How Sologen’s plan to turn abandoned oil and gas wells into geothermal power producers could replace coal power in Texas.

Students and staff of Southern Methodist University’s Geothermal Lab log temperatures at a well site outside Corpus Christi. - Courtesy photo
Courtesy photo
Students and staff of Southern Methodist University’s Geothermal Lab log temperatures at a well site outside Corpus Christi.

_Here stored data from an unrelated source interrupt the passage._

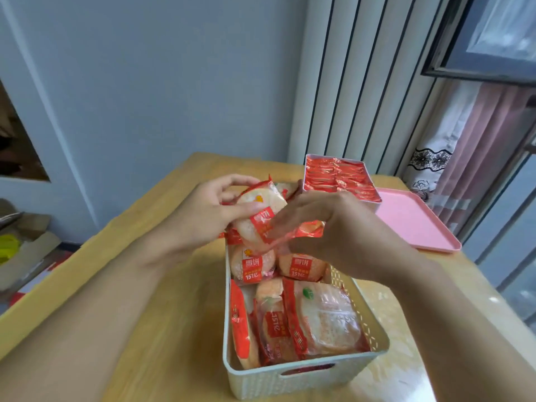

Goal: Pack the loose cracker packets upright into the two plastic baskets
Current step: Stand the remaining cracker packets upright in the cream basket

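At the desk's (179, 329) near edge stands one pale basket (290, 381); three cracker packets (324, 320) stand on edge at its near end, two more (252, 265) lie face-up behind them; above its far end the left hand (203, 216) pinches one packet (258, 216) between thumb and fingers, tilted; the right hand (333, 224) closes its fingertips on that packet's crinkled lower end; further back, towards the far right corner, a second, pink basket (342, 181) holds two tight rows of upright red packets; just beside it lies one pink tray (417, 224).
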Demonstrator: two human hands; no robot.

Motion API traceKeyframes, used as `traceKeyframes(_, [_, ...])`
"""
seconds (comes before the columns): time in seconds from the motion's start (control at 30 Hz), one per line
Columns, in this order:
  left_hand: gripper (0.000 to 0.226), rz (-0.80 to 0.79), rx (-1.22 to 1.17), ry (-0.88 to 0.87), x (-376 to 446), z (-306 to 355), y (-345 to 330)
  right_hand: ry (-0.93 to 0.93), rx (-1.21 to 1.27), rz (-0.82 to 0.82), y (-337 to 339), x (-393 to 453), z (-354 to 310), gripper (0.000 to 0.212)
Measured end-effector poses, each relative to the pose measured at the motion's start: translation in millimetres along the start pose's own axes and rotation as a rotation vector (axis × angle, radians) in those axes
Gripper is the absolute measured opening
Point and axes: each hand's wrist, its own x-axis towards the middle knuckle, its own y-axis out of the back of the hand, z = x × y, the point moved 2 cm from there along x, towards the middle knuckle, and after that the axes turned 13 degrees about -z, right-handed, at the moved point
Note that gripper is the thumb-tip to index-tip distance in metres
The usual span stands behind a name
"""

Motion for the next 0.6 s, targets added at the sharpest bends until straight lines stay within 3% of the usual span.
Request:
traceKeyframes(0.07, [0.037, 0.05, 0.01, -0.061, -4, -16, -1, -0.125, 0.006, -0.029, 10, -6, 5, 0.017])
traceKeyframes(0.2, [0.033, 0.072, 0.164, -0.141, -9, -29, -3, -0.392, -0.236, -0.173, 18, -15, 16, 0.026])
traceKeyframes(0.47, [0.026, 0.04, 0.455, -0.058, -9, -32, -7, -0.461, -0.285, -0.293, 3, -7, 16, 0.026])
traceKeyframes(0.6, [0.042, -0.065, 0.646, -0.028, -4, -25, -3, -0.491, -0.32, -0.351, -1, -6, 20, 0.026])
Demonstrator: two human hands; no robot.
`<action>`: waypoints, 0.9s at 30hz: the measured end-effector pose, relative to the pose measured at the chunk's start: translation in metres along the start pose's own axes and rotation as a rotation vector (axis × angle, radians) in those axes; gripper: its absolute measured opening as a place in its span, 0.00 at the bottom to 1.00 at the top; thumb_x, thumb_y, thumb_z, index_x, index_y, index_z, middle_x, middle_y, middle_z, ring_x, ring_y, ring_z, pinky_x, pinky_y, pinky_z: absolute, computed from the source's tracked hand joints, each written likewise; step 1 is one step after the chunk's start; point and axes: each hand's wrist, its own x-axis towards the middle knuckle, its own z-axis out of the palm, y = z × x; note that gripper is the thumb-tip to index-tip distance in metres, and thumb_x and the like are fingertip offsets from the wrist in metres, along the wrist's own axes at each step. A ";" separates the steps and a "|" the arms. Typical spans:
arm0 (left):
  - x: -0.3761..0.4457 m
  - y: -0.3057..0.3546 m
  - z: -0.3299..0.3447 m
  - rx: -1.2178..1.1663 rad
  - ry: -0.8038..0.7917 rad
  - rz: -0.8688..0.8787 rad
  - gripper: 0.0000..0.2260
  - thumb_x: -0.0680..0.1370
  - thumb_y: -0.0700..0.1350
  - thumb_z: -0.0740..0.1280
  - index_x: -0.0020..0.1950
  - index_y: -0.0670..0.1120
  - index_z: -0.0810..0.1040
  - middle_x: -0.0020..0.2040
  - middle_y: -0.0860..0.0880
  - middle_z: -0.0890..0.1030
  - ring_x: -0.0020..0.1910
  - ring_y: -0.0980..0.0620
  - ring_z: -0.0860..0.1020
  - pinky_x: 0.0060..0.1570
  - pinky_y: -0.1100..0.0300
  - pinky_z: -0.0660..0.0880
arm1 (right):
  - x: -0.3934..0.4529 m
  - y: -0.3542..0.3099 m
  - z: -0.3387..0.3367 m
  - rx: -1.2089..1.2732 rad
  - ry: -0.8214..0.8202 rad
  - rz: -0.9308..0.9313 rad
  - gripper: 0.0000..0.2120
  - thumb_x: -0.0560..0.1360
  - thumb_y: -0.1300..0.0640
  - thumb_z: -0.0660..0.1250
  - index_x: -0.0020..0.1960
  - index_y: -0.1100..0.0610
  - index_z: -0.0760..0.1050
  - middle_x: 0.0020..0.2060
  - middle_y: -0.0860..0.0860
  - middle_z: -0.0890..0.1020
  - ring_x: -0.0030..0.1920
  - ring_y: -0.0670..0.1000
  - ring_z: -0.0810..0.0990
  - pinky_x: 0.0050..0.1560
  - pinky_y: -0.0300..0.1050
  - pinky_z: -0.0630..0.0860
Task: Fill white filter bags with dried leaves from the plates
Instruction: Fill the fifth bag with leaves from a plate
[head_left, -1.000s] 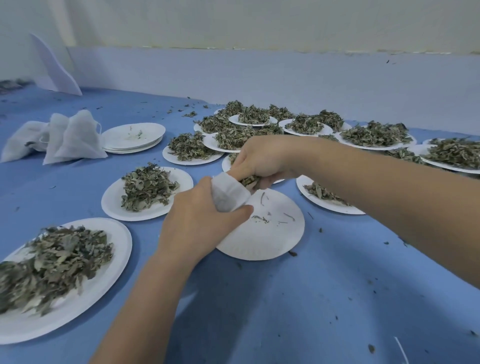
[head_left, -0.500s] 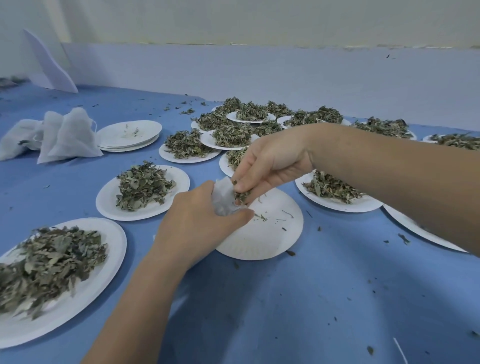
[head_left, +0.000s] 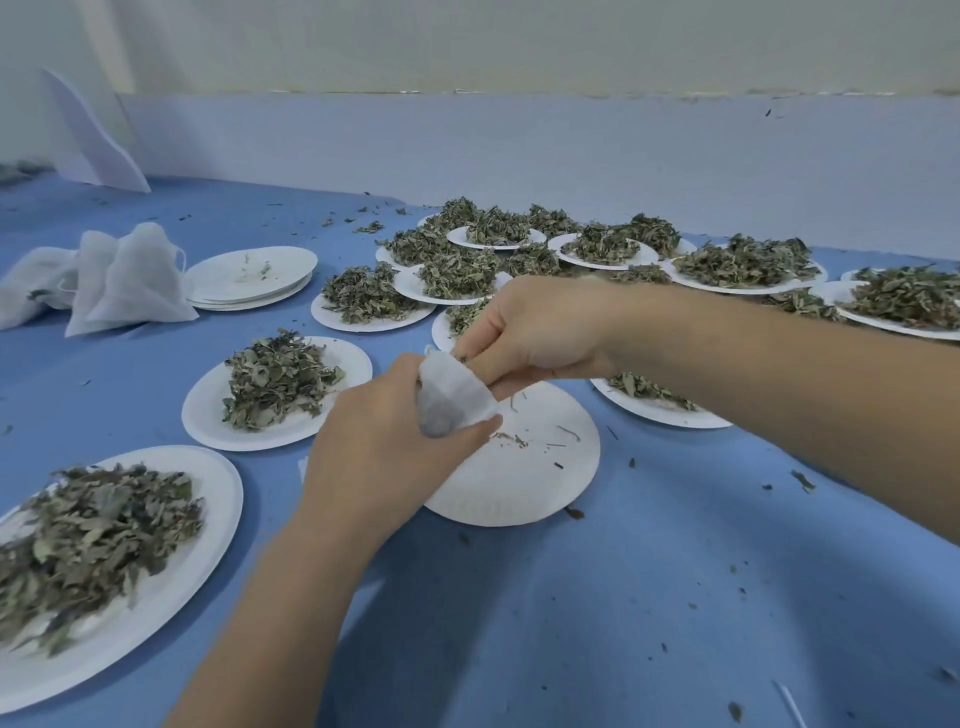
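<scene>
My left hand grips a white filter bag above a nearly bare paper plate; dark leaves show through the bag's lower part. My right hand comes from the right and pinches the bag's upper edge, with a few leaf bits at its fingertips. Plates heaped with dried leaves lie around: one near left, one left of the hands, several more behind.
Filled white bags lie at the far left beside a stack of used plates. More leaf plates run along the back right. Leaf crumbs dot the blue cloth. A wall rises behind.
My right hand has gone from dropping leaves into the bag to pinching its top edge. The bag now stands taller in my left hand, and the view has shifted slightly.
</scene>
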 end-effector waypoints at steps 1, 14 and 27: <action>0.000 0.001 0.002 0.018 0.013 0.012 0.21 0.60 0.63 0.69 0.43 0.51 0.72 0.34 0.56 0.76 0.37 0.52 0.74 0.29 0.59 0.66 | -0.002 0.000 0.005 -0.177 0.065 -0.058 0.07 0.68 0.62 0.73 0.46 0.60 0.83 0.37 0.55 0.85 0.35 0.46 0.80 0.38 0.42 0.81; 0.000 0.007 -0.009 -0.236 0.090 -0.104 0.18 0.57 0.61 0.74 0.39 0.53 0.77 0.33 0.56 0.78 0.32 0.68 0.73 0.26 0.77 0.65 | -0.024 -0.020 0.001 -0.295 -0.016 -0.263 0.07 0.71 0.60 0.70 0.48 0.56 0.83 0.36 0.48 0.84 0.34 0.40 0.80 0.35 0.25 0.72; 0.001 -0.007 -0.011 -0.112 0.020 0.047 0.32 0.54 0.57 0.76 0.52 0.62 0.63 0.40 0.66 0.76 0.42 0.78 0.69 0.34 0.80 0.66 | -0.013 -0.016 0.026 -0.479 0.317 -0.414 0.18 0.67 0.70 0.66 0.49 0.51 0.82 0.36 0.45 0.83 0.37 0.36 0.77 0.34 0.26 0.72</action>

Two weeks ago, San Antonio resident Frank Smith signed a letter of intent to purchase an abandoned oil well in Brazoria County. But it’s not the oil he’s interested in; it’s the super-heated water at the bottom of the pipe that he hopes to run through a turbine on the surface, turning it into a reliable source of electricity to feed into Texas’ straining power grid. The well would take only a few months to set up, requires no toxic chemicals, and gives off no air pollution. Best of all, a researcher at one of the most prominent geothermal labs in the country thinks the technology Smith and a handful of others in Texas are investing in today could be rapidly duplicated at abandoned and closed oil wells across much of the state — ultimately providing enough energy to displace dozens of coal plants by 2050.

“I could never leave Texas and retire a billionaire,” boasts a confident Smith, owner of the SA-based clean-energy outfit Sologen. “But that’s not the goal. The goal is to seed an industry.”

The need for power in Texas was prominently on display last week, as triple-digit August temperatures and corresponding record-setting energy use hit the state hard day after sweat-soaked day. The operator of the bulk of the state’s power grid — the Electric Reliability Council of Texas — called for voluntary energy reductions between the peak-use hours of 3 p.m. and 7 p.m., and still we broke new state records three days in a row, topping out at more than 2,500 megawatts above last summer’s previous high of 65,776 megawatts. We would have broken the record again last Thursday if ERCOT hadn’t declared a Stage 2 emergency and called on industrial partners to shut down up to 1,000 megawatts of power to avoid rolling blackouts.

San Antonio-owned CPS Energy also encouraged conservation, tweeting last Thursday: “Here we go again... Heat continues to put strain on state electric grid. Conserve any way you can…”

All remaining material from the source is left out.